### Your goal
Your job is to copy every line in the material containing the word "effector".

### Data section

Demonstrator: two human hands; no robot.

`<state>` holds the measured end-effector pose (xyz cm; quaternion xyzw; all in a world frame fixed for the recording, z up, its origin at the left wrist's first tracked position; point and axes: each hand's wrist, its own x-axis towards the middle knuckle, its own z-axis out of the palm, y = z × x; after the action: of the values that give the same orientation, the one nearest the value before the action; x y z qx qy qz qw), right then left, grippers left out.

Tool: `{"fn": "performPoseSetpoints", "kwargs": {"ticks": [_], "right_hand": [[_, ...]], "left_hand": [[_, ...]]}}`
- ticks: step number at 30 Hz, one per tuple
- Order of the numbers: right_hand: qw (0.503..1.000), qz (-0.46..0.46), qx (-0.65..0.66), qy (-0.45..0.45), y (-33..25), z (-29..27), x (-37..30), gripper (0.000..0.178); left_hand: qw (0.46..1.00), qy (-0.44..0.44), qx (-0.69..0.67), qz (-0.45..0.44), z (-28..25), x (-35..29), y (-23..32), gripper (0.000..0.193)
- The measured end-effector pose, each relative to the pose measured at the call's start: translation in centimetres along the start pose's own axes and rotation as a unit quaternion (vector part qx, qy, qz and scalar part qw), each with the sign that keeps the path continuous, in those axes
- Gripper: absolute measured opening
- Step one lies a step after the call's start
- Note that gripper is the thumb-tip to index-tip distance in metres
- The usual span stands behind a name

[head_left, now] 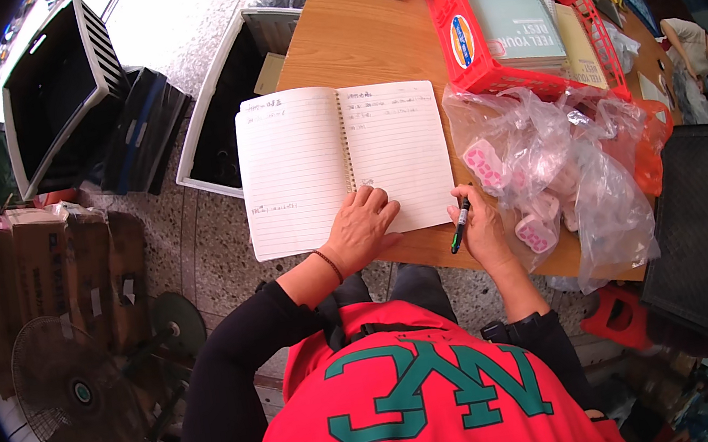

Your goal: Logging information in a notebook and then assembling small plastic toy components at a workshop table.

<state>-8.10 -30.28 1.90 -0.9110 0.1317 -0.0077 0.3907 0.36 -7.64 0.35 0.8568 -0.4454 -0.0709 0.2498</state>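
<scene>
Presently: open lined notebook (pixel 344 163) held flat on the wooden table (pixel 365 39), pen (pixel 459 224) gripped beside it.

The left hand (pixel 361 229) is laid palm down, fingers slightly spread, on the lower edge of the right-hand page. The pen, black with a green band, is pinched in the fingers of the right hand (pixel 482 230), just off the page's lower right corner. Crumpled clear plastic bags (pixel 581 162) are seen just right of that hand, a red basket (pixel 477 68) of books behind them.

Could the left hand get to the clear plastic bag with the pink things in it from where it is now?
Probably not directly: the left hand rests on the open notebook, and the right hand, holding a pen, sits between it and the plastic bag.
</scene>
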Motion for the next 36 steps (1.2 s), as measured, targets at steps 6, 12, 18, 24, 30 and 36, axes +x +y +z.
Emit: {"fn": "performPoseSetpoints", "kwargs": {"ticks": [6,12,18,24,30,36], "right_hand": [[0.998,0.061,0.000,-0.030,-0.2,-0.2,0.1,0.027],[1.000,-0.005,-0.004,0.020,-0.4,-0.5,0.1,0.028],[0.992,0.000,0.102,0.076,0.0,0.1,0.5,0.030],[0.965,0.046,0.247,0.080,-0.4,0.3,1.3,0.039],[0.976,0.017,0.205,0.075,0.3,0.3,1.5,0.045],[0.942,0.053,0.330,-0.026,-1.4,1.7,2.1,0.040]], "left_hand": [[0.999,0.036,-0.028,-0.003,-0.1,-0.1,-0.3,0.031],[0.996,0.066,-0.051,0.008,0.8,-0.3,-0.5,0.007],[0.993,0.094,-0.071,-0.025,1.1,-0.5,-0.8,0.005],[0.983,0.127,-0.128,-0.034,0.5,-0.8,-0.6,0.005],[0.975,0.147,-0.163,-0.030,0.2,-1.3,-0.5,0.003],[0.966,0.090,-0.240,-0.036,-1.0,-2.1,-1.4,0.012]]}}
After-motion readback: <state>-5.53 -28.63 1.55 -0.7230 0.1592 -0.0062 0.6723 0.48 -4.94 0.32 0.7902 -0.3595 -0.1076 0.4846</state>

### Result
`<state>` holds the measured end-effector pose (xyz cm; quaternion xyzw; all in a world frame fixed for the recording, z up, its origin at the left wrist's first tracked position; point and axes: each hand's wrist, its own x-axis towards the middle knuckle, its own z-axis out of the palm, y = z × x; after the action: of the values that give the same orientation, the one nearest the value before the action; x y z qx qy qz qw), right then left, grippers left out.
- The measured end-effector pose, each relative to the pose measured at the call's start: translation in centimetres along the start pose's own axes and rotation as a unit quaternion (vector part qx, qy, qz and scalar part qw), each with the sign that keeps the path continuous, in those axes

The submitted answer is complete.